= TASK OBJECTIVE =
Pull out all lines from the listing below in which the word "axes" appears.

= PROVIDED MATERIAL =

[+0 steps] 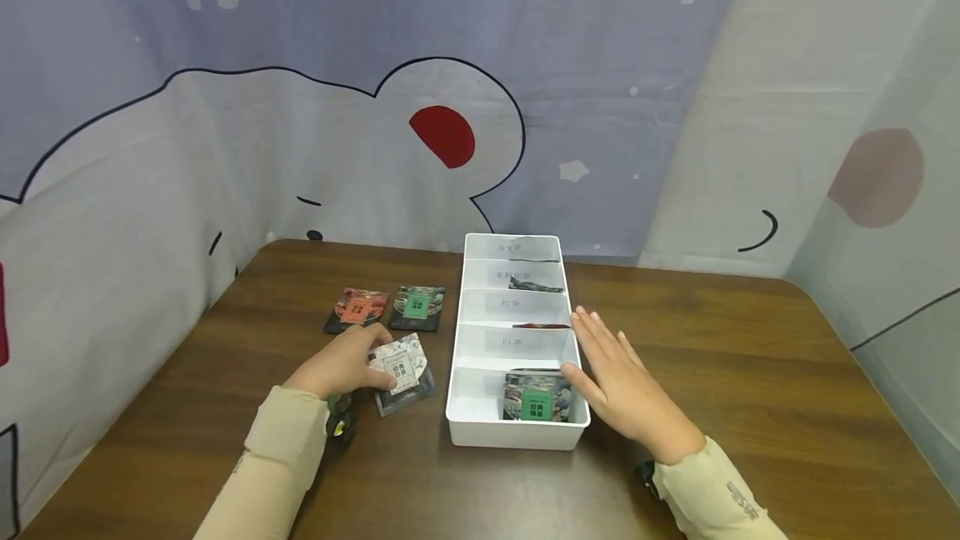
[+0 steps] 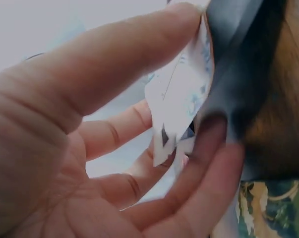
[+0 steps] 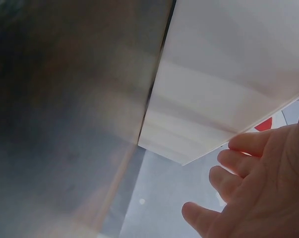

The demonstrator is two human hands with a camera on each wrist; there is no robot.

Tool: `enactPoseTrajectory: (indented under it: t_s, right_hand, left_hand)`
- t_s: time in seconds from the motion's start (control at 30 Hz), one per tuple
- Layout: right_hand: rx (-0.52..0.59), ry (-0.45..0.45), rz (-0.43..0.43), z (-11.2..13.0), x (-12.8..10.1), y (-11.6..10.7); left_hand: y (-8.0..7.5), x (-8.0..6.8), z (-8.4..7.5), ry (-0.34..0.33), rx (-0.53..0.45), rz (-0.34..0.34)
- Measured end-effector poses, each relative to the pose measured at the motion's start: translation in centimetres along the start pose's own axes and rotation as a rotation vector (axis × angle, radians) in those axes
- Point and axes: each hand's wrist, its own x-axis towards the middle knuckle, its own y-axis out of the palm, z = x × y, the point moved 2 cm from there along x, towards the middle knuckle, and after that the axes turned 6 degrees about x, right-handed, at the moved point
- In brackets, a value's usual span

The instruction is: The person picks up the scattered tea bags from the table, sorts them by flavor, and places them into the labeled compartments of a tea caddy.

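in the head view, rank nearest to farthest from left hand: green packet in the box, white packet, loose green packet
1. White packet, held in the left hand.
2. Loose green packet, beyond the hand, to its right.
3. Green packet in the box, farther right, front compartment.

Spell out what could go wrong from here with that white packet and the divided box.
The white packet might slip or swing, since the left hand holds it only toward one side.

The red packet lies right beside that hand, so a careless move could nudge it.

The right hand is at the right side of the white box; a push there might shift the box on the table.
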Motion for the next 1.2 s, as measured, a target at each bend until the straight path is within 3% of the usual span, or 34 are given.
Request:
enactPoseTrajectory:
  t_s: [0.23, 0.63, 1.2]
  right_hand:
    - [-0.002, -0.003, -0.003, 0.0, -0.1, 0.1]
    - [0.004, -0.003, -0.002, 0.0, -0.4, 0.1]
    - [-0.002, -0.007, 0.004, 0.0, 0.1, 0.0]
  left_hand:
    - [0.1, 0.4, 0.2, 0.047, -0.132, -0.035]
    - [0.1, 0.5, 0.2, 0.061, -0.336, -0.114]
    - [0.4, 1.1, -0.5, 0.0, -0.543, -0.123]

= YOUR RESPONSE =
- Measured end-effector poses, each relative to the pose measured at the motion's start: translation in centimetres along the start pose's own axes and rotation as a rotation vector (axis × angle, radians) in those axes
- Point and axes: each hand's wrist, its own x-axis towards the middle knuckle, its own y-axis out of the palm, z = x × y, the point moved 2 cm from there along x, towards the middle knuckle, and after that the axes turned 6 degrees about x, right-handed, at the moved point

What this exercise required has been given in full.